Many businesses, especially sales businesses, often look for ways to segment their service area and customer base. In most cases, boundaries such as states, counties, and even cities, do not provide the level of insight you need. This is where drawing zip codes on your map is extremely useful.
Use Maptive’s boundary tool to easily create a zip code map for sales territories, analyzing localized demographic data, establishing distribution centers, and much more.
Sales territories segment customers and create an even playing field for salespeople. If your business utilizes territories, use mapping software to make creating and managing them easier.

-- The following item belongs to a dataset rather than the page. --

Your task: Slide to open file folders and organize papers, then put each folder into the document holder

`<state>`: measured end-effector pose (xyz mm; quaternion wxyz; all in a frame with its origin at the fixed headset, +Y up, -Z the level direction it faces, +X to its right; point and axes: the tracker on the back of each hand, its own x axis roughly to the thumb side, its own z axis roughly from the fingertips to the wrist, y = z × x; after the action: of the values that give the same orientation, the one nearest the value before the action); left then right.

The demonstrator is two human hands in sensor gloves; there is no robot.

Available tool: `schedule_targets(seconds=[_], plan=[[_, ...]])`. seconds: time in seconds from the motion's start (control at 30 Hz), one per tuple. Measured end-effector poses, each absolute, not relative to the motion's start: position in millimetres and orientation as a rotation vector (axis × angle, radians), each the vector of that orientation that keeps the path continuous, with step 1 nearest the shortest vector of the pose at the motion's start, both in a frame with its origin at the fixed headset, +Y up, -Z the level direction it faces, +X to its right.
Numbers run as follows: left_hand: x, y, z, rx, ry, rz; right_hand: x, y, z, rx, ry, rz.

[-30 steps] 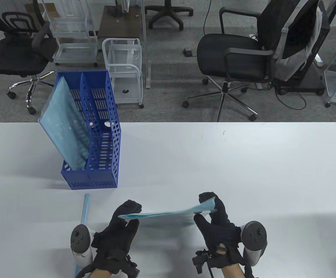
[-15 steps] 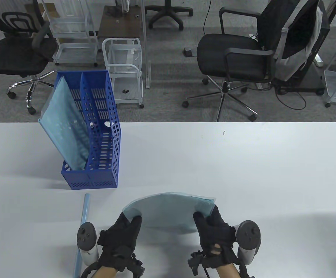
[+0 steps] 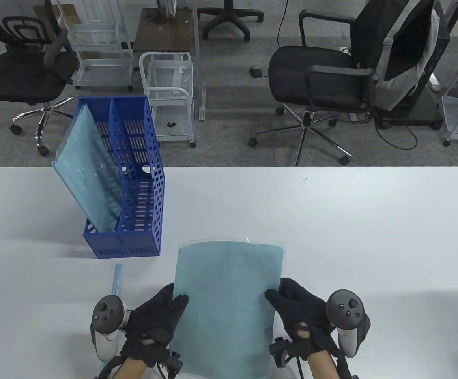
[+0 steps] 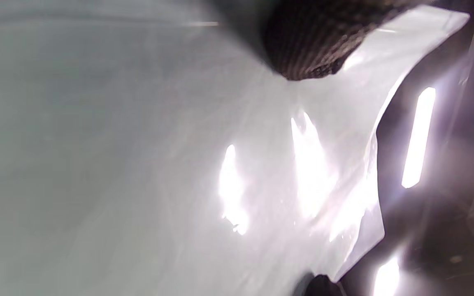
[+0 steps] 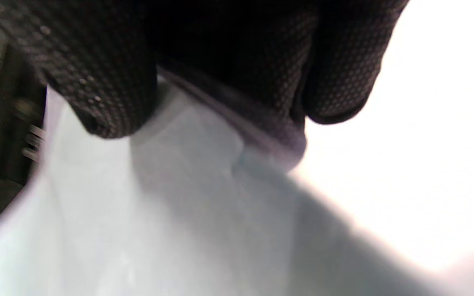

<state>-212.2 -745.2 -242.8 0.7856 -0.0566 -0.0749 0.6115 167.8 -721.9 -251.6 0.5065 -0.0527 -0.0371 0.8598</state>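
A translucent teal file folder [image 3: 227, 300] with papers inside is held upright-tilted above the table's near edge. My left hand [image 3: 163, 308] grips its left edge and my right hand [image 3: 284, 298] grips its right edge, thumbs on the front face. In the left wrist view the glossy folder sheet [image 4: 179, 164] fills the frame under one fingertip [image 4: 307, 45]. Two gloved fingers [image 5: 109, 82] pinch the folder edge [image 5: 228, 164] in the right wrist view. A blue slide bar [image 3: 117, 278] lies on the table left of my left hand. The blue document holder [image 3: 134, 189] stands at the left with another teal folder [image 3: 86, 173] in its left slot.
The white table [image 3: 331, 229] stretches wide to the right and behind the folder. Office chairs [image 3: 323, 79] and white wire carts [image 3: 169, 94] stand on the floor beyond the table's far edge.
The folder went from flat and edge-on, through a bowed arc, to standing with its face toward the camera. Both hands drew back toward the near edge, still holding its sides.
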Motion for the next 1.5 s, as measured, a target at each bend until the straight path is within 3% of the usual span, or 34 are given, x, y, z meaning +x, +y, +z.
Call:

Maptive offers two tools to map territories. Use the boundary tool to create territories based on the locations of geographic boundaries, such as zip codes, cities, counties, and states. Or, create custom territories based on your data with the territory tool.
Choropleth maps use colors and patterns to represent statistical data within a geographic area. Different colors represent different classifications of data. Generally, lighter colors/shades represent lower numbers and darker colors/shades stand for higher numbers.
For example, a choropleth map often represents sales for different territories. Territories that have under $10,000 in sales could be yellow, territories that have between $10,000 – $20,000 could be orange, and territories with over $20,000 could be red.
Knowing the population of a given area is valuable information for virtually any business. Whether you want to analyze your current service area, form your sales and marketing strategy, or look into opening a new location, population density matters.
Population maps come in a number of varieties, including heat maps, dot-density maps, choropleth maps, and more. Maptive provides the latest population data for both the United States and Canada, giving you the ability to create a wide range of population maps for your business.
Does your business have offices in different states or countries? Do you serve customers all around the world? If so, you likely contend with time zone differences on a daily basis.
Time zone maps make it easy to visualize the time in different areas. So, plot key locations on your own unique map to quickly see which time zone they fall into. This means you always know when team members work and what times are best to call customers about potential sales.